Almanzo made a success of his farm by overcoming his disabilities and getting down to work.  He followed the Biblical example, set forth in Proverbs 16:9, "A man's heart deviseth his way: but the Lord directeth his steps."  If you would also hope to succeed in this world, you might consider to do likewise.  Some people will tell you that, "Whatever the mind of man can conceive and believe, he can achieve."  But if you approach it that way, where is God in that equation?  How do you think you can do something worthwhile without God's permission and blessing?  But, once you get those, go out and put in the hard work behind it!  And if you took the time, in the first place, to allow God to inspire you and then teach you, you can't go wrong!  Laura Ingalls Wilder, (Almanzo's wife) had this to say, "We must first see the vision in order to realize it; we must have the ideal or we cannot approach it. But when once the dream is dreamed, it is time to wake up and 'get busy'. We must 'do great deeds, not dream them all day long'. "

You may really be surprised at what you can accomplish, if you give God all the credit!
Long ago, I made Proverbs 3:5,6 my life's verses to live by.  Try it for yourself, see if you won't live a more content life!  You may not accomplish every dream you dream, because God may not want that for you. God with the flow of God's Will! He knows what is best for you!

If you make this sandwich, please leave a comment here. Thanks. The Old Man in the Bib Overalls

Tuesday, April 2, 2013

"National PB & J Day"

Today, being "National Peanut Butter and Jelly Day", I decided to provide this recipe.  It isn't the usual way that I make a PB & J sandwich, but it is a recipe that I hold in my arsenal of recipes.

You may use any brand of peanut butter that you'd like and any flavor of jelly or jam that you'd like, and even any variety of bread, for this recipe!  What's left?  Well, let's see...
Here are the basics:
Farmer Boy PB & J
Take 2 slices of bread for your sandwich and lay them out on your workspace.
In a bowl, mix together 2 - 4 Tablespoons of your peanut butter, with the same amount of jelly.
(I've found that this seems to give it a more velvety taste!)
Smooth the mixture onto one slice of bread.  Place the other slice on top.
Brush the top side of the sandwich with melted butter.
Lay the buttered side down on a medium hot griddle or skillet. Cook till the bottom is lightly browned.  Brush the exposed top with melted butter and flip the sandwich over.  Cook till the second side is lightly browned.  Serve warm - or cold - (If you refrigerate it for a few minutes, it won't ooze out so much!)
Oh, and don't forget: a glass of milk goes good with it!

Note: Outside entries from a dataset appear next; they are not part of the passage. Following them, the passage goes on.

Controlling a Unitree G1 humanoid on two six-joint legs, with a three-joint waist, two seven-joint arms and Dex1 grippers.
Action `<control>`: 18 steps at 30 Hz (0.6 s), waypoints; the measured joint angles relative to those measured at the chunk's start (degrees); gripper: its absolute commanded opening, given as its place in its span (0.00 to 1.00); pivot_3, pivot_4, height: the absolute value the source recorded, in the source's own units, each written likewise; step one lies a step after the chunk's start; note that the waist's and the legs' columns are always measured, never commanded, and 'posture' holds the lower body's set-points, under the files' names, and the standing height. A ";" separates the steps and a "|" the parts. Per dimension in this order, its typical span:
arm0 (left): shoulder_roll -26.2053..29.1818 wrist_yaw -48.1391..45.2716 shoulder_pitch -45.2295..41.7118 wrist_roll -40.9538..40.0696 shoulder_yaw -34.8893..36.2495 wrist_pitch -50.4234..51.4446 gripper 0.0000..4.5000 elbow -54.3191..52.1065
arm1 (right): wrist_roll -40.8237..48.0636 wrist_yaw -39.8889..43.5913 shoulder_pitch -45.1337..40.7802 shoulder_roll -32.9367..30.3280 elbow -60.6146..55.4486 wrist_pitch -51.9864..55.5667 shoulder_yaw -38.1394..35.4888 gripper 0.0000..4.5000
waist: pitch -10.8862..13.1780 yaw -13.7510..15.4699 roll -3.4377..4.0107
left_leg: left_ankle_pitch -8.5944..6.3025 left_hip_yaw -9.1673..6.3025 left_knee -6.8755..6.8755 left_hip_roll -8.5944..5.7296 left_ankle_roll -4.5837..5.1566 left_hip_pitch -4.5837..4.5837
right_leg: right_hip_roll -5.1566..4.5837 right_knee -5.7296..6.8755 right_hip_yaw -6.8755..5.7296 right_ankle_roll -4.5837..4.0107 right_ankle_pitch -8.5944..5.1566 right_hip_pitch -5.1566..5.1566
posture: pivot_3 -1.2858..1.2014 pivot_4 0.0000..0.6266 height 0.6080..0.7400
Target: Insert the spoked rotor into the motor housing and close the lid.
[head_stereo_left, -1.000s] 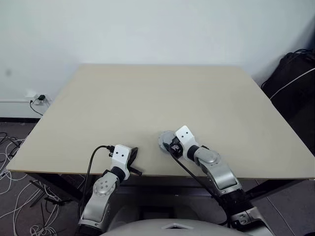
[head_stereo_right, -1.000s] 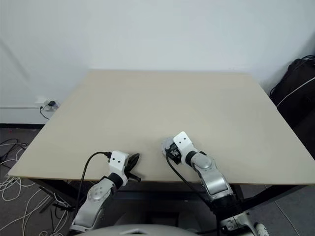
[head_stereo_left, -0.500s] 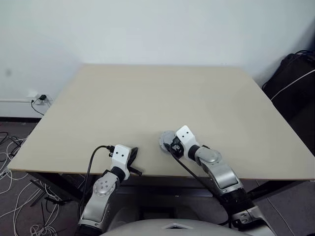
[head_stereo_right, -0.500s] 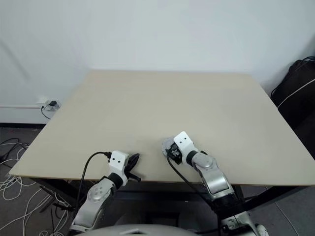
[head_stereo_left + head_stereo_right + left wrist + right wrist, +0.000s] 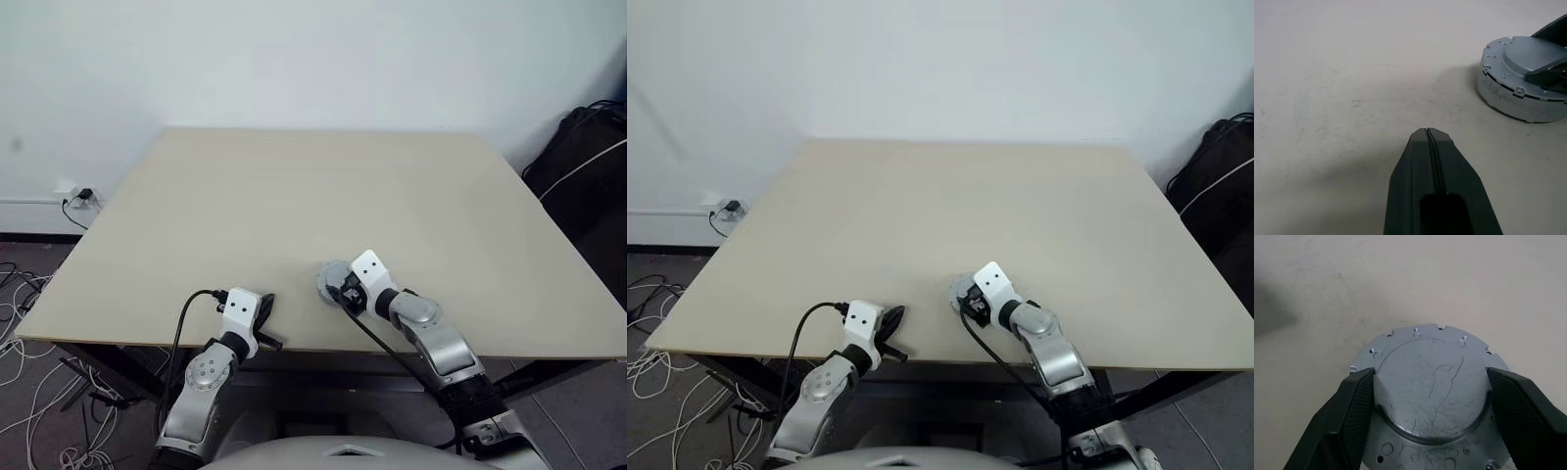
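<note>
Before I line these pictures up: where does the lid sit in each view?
Left eye view: lid near the table's front edge, at the right gripper.
Right eye view: near the front edge, centre.
Left wrist view: upper right, beyond the shut left gripper.
Right wrist view: centre, raised hub between the black fingers.
Shared landmark: the right gripper's fingers on the lid.

Soft, even indoor light, faint shadows on the table [image 5: 294, 196], sharp focus throughout.
</note>
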 measured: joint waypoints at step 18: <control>0.01 0.22 0.00 0.00 0.01 0.04 0.00 0.00 | 0.89 0.36 -0.95 -0.45 0.24 2.40 -0.07 0.72 | 0.01 -0.07 -0.01 | -0.02 -0.02 0.00 0.01 0.01 0.25 | -0.10 -0.09 -0.02 0.00 -0.04 0.35 | 0.52 0.00 1.00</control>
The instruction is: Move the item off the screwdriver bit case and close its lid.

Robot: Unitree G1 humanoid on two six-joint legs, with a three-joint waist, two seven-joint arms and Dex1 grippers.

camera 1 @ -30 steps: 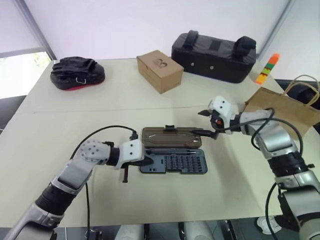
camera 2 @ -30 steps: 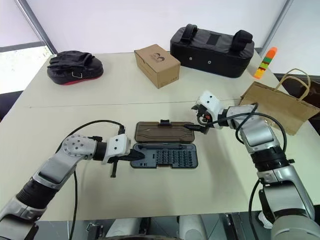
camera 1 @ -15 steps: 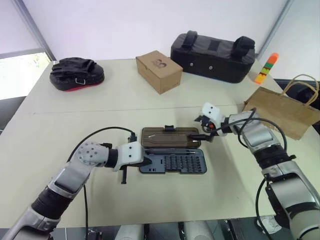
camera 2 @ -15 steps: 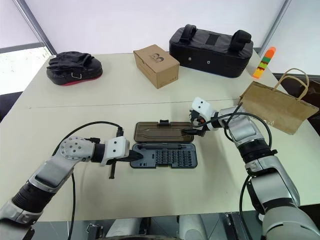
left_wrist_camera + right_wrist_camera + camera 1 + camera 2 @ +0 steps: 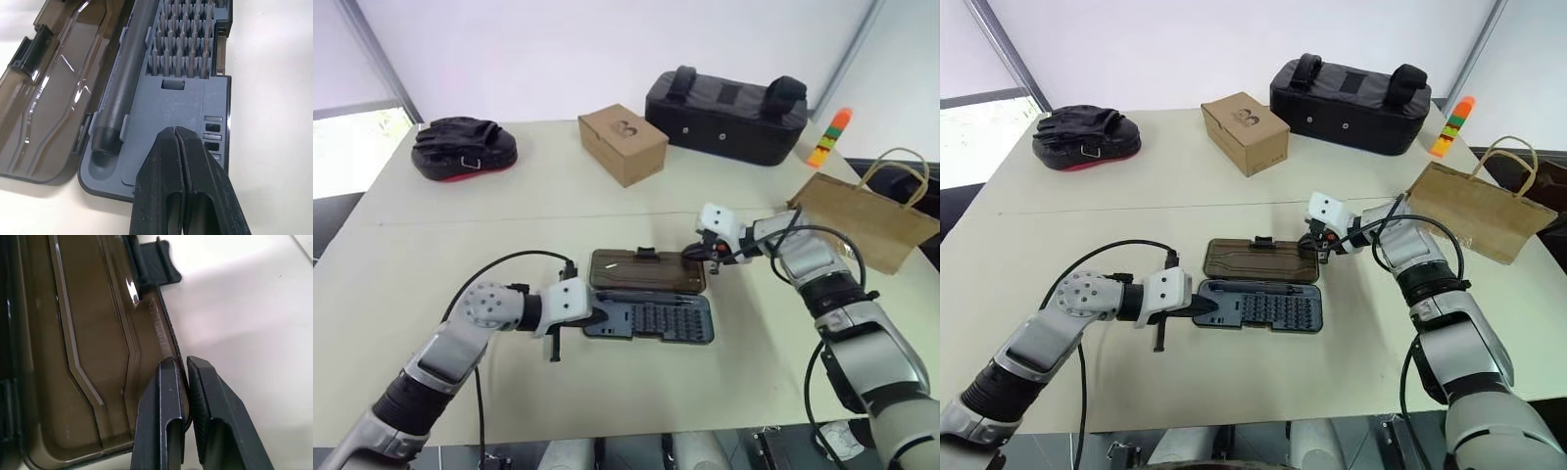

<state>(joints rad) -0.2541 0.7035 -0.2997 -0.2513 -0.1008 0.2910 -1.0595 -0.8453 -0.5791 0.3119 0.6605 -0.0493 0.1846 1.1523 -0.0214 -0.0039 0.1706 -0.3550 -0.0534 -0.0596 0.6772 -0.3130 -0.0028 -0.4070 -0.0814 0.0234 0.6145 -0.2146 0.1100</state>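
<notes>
One lid point(image 5: 93, 357) edge between right gripper point(image 5: 183, 382) fingers

I'm working in what looks like a lab or test room: a plain cream table point(image 5: 431, 245) set against bare white walls, with a window point(image 5: 352, 147) at the far left. Scattered on the table are unrelated props: black padded mitt point(image 5: 465, 145), cardboard box point(image 5: 623, 143), black fabric bag point(image 5: 724, 116), coloured block stack point(image 5: 831, 136).

Pale beige desk point(image 5: 450, 245) carries: open grey-blue plastic bit case point(image 5: 651, 318), brown kraft paper bag point(image 5: 867, 220), cardboard box point(image 5: 623, 144), long black fabric bag point(image 5: 724, 113), black gloves point(image 5: 465, 145).
</notes>
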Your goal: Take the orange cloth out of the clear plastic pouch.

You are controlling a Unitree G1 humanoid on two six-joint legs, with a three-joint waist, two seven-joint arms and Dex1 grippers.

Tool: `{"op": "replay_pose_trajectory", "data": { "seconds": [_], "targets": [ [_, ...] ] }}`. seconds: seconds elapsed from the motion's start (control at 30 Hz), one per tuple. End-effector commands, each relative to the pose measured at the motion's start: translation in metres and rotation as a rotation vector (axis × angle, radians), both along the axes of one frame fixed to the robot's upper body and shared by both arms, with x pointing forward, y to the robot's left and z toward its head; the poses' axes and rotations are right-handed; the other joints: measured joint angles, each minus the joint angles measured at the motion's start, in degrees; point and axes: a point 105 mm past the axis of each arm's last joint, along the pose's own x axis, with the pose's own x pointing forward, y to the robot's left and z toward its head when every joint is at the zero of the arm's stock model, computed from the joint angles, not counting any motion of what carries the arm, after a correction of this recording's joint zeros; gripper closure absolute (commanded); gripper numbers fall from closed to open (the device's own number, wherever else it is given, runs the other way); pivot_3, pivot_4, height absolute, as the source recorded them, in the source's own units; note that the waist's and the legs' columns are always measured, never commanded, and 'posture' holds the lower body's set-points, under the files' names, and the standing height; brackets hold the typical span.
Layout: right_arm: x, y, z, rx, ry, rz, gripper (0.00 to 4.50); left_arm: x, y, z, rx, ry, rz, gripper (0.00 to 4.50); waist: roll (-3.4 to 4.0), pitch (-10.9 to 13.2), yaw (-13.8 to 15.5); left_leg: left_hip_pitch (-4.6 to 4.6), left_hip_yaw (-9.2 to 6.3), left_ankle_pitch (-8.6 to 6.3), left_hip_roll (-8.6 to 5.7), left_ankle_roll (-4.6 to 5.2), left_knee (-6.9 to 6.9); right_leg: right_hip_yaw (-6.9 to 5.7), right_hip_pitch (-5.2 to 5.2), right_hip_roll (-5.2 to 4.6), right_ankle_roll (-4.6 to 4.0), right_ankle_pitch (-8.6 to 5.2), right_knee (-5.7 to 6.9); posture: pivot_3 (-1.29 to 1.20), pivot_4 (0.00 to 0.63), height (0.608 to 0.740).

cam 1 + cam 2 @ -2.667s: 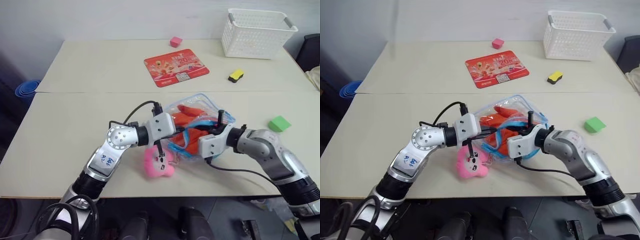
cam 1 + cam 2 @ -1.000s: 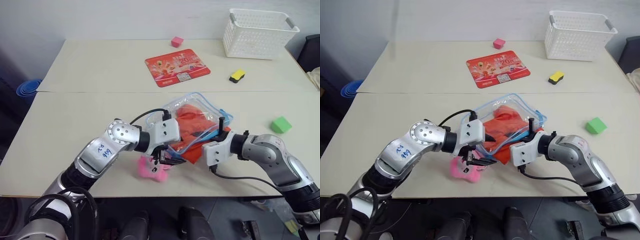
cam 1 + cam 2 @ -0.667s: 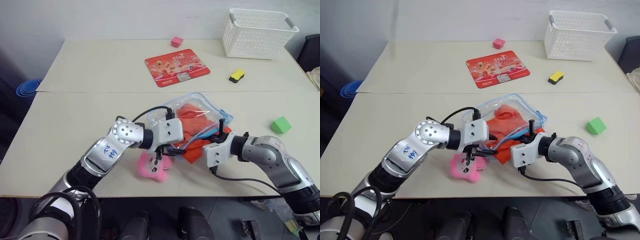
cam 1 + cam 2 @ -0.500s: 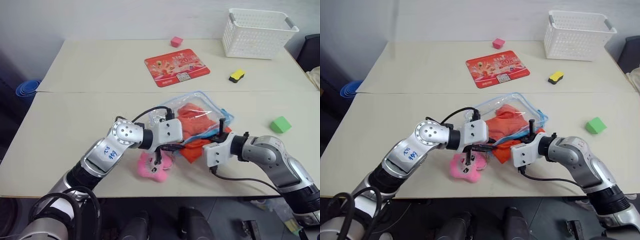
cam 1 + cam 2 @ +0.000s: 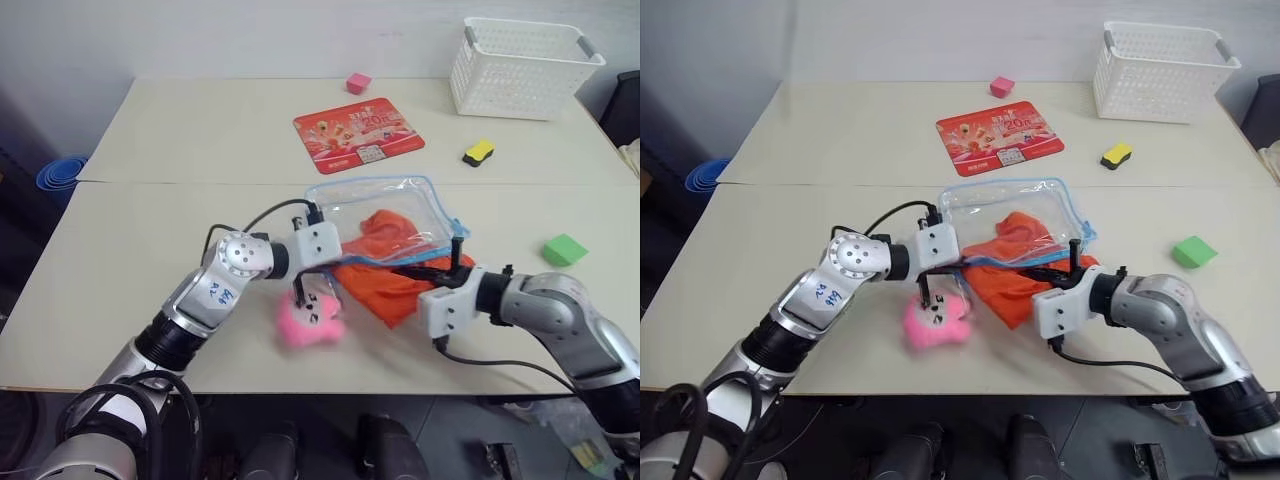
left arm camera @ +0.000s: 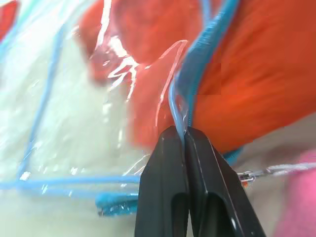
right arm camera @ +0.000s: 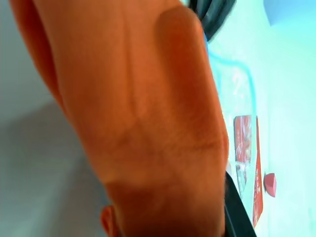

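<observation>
1. The left gripper [image 6: 183, 132], which a second ago stood wide open beside the pouch mouth, now has its jaws pinched tight on the light-blue zipper rim of the clear, soft plastic pouch [image 5: 385, 205]; the left wrist view shows the trim and film caught between the two black fingers.

2. The right gripper [image 5: 452, 262] has stayed closed throughout. Its jaws hold a fold of the wrinkly bright orange cloth [image 5: 392, 282], which presses close against the right wrist camera.

3. The pouch has swung since a second ago: its transparent body now lies flatter, reaching toward the upper middle of the frame, while the cloth has come further out at the lower edge.

4. The cloth sits at the centre of the head views, on the pale bench [image 5: 150, 220]. Its upper part is still under the clear film; the larger, lower part spills out past the blue trim toward the right arm.

5. The pink plush charm [image 5: 310, 322] hangs from the pouch just below the left arm's wrist, lying on the bench in the lower centre.

6. My reading: with each arm now gripping a different thing, pulling them apart should free the cloth. The task looks more than half done, though the tucked-in end could still snag on the zipper rim.
</observation>
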Motion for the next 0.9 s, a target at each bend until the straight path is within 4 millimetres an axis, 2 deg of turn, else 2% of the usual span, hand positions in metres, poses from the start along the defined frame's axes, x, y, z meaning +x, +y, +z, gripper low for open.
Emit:
{"op": "replay_pose_trajectory", "data": {
  "seconds": [0.03, 0.13, 0.23, 0.47, 0.53, 0.57, 0.67, 0.77, 0.8, 0.87, 0.9],
  "targets": [
    [-0.025, -0.002, 0.018, -0.022, -0.026, 0.105, 4.5, 0.011, 0.009, 0.013, -0.007, -0.081, 0.039, 4.47, 0.0, 0.0, 0.01, 0.0, 0.01, 0.0, 0.0, 0.01, 0.0, 0.0, 0.0, 0.0, 0.0, 0.0, 0.01, 0.0, 0.15, 0.74],
    [-0.028, -0.02, 0.022, -0.108, -0.049, 0.103, 4.5, 0.013, 0.013, 0.01, 0.001, -0.084, 0.045, 4.47, 0.0, 0.0, -0.01, 0.0, 0.02, 0.0, -0.01, 0.01, 0.01, -0.01, 0.01, -0.01, 0.01, 0.0, 0.01, 0.0, 0.15, 0.74],
    [-0.02, -0.049, 0.041, -0.21, -0.116, 0.06, 4.5, 0.014, 0.016, 0.007, 0.005, -0.081, 0.05, 4.47, 0.0, 0.0, -0.08, 0.02, 0.1, 0.0, 0.0, 0.02, 0.02, -0.02, 0.0, -0.01, 0.01, 0.0, 0.01, 0.0, 0.15, 0.74],
    [0.022, -0.115, 0.152, -0.179, -0.465, -0.242, 4.5, 0.008, 0.017, 0.002, 0.011, -0.063, 0.019, 4.47, 0.07, 0.03, -0.67, 0.05, 0.25, 0.0, 0.05, 0.02, -0.01, 0.03, -0.1, -0.04, 0.0, 0.0, 0.0, 0.0, 0.15, 0.74],
    [0.034, -0.128, 0.17, -0.15, -0.564, -0.33, 4.5, -0.002, 0.01, 0.001, 0.005, -0.046, -0.039, 4.47, 0.06, 0.03, -0.7, 0.03, 0.26, 0.0, 0.06, 0.01, -0.06, 0.08, -0.12, -0.06, -0.02, -0.01, -0.02, 0.0, 0.15, 0.74],
    [0.039, -0.133, 0.169, -0.153, -0.576, -0.355, 4.5, -0.007, 0.008, 0.001, 0.004, -0.037, -0.061, 4.47, 0.07, 0.03, -0.74, 0.03, 0.23, -0.01, 0.09, 0.0, -0.06, 0.14, -0.11, -0.1, -0.02, -0.01, 0.0, 0.0, 0.15, 0.74],
    [0.05, -0.14, 0.13, -0.155, -0.494, -0.378, 4.5, -0.023, 0.003, 0.003, 0.012, -0.019, -0.148, 4.47, 0.04, 0.02, -0.35, -0.06, 0.23, -0.01, 0.07, 0.01, -0.09, 0.16, -0.15, -0.12, -0.02, -0.01, 0.01, 0.0, 0.15, 0.74],
    [0.056, -0.147, 0.069, -0.198, -0.391, -0.412, 4.5, -0.035, 0.013, 0.011, 0.054, -0.025, -0.175, 4.47, 0.08, 0.02, -0.19, -0.1, 0.25, -0.02, 0.07, 0.02, -0.07, 0.15, -0.15, -0.1, -0.02, -0.01, 0.0, 0.0, 0.15, 0.74],
    [0.056, -0.148, 0.054, -0.218, -0.382, -0.412, 4.5, -0.038, 0.017, 0.015, 0.062, -0.027, -0.176, 4.47, 0.08, 0.03, -0.19, -0.12, 0.3, 0.0, 0.01, 0.06, -0.09, 0.17, -0.18, -0.09, -0.02, -0.01, 0.02, 0.0, 0.15, 0.74],
    [0.056, -0.153, 0.049, -0.249, -0.427, -0.433, 4.5, -0.042, 0.023, 0.016, 0.098, -0.025, -0.186, 4.47, 0.26, 0.04, -0.22, -0.11, 0.3, 0.0, 0.04, 0.06, -0.08, 0.2, -0.2, -0.07, -0.02, -0.01, 0.08, 0.0, 0.15, 0.74],
    [0.059, -0.161, 0.059, -0.26, -0.503, -0.471, 4.5, -0.045, 0.029, 0.014, 0.14, -0.028, -0.197, 4.47, 0.4, 0.08, -0.32, -0.16, 0.4, 0.01, 0.0, 0.06, -0.09, 0.3, -0.32, -0.06, -0.02, -0.01, 0.1, 0.0, 0.15, 0.74]
  ]
}}
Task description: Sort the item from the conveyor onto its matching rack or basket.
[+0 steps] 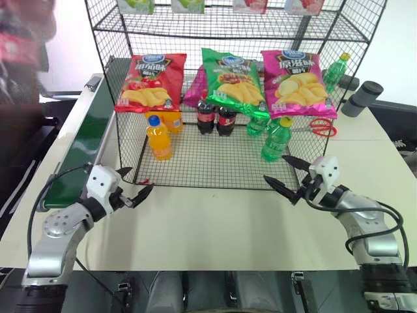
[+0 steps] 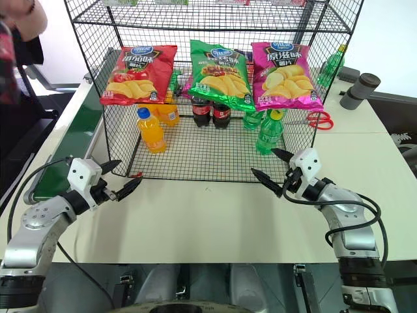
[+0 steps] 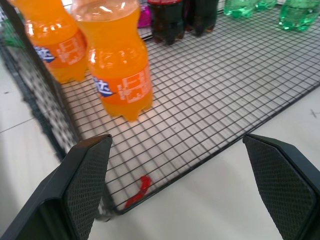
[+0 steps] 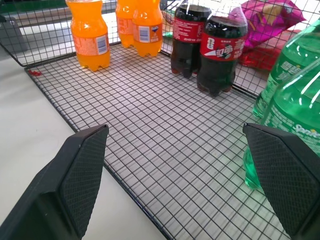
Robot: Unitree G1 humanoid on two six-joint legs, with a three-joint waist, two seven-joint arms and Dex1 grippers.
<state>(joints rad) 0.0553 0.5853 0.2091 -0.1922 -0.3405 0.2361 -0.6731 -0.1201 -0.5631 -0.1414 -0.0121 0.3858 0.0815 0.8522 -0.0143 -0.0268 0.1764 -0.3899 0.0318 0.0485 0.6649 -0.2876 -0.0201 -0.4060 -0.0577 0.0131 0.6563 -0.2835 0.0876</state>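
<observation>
Both grippers hover over the table's near part with jaws spread wide and empty, the left gripper (image 1: 133,187) by the rack's near left corner and the right gripper (image 1: 291,180) before its near right corner. With no cola bottle visible on the conveyor (image 1: 81,140) along the table's left edge, this looks like waiting, and the next move calls for an item to arrive. The black wire rack (image 1: 195,166) holds orange soda bottles (image 1: 159,138), two cola bottles (image 1: 215,117), green bottles (image 1: 275,138), and crisp bags (image 1: 151,83) above.

Conveyor (image 1: 81,140) left of rack (image 1: 215,156) — bottles inside, seemingly upright.
</observation>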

This time I chose to use rye bread and blackberry jelly. For an extra treat, you could top the sandwich with a dollop of whipped cream - but then you'd want to eat it with a knife and fork!

As I hinted before, my usual way to make a PB & J, would be to use a Pita bread, (cut in half and opened up) and fill it with this combination of peanut butter and jelly.  I just like the way the pita makes an envelope for the filling.  :)

Did Laura Ingalls Wilder eat PB & J's growing up on the prairie?  I don't think so, because peanut butter wasn't invented until around 1890; and not put into mass production till a decade or two after that time.  But, Laura, Manly and Rose may have included it in their menu when they lived in Mansfield!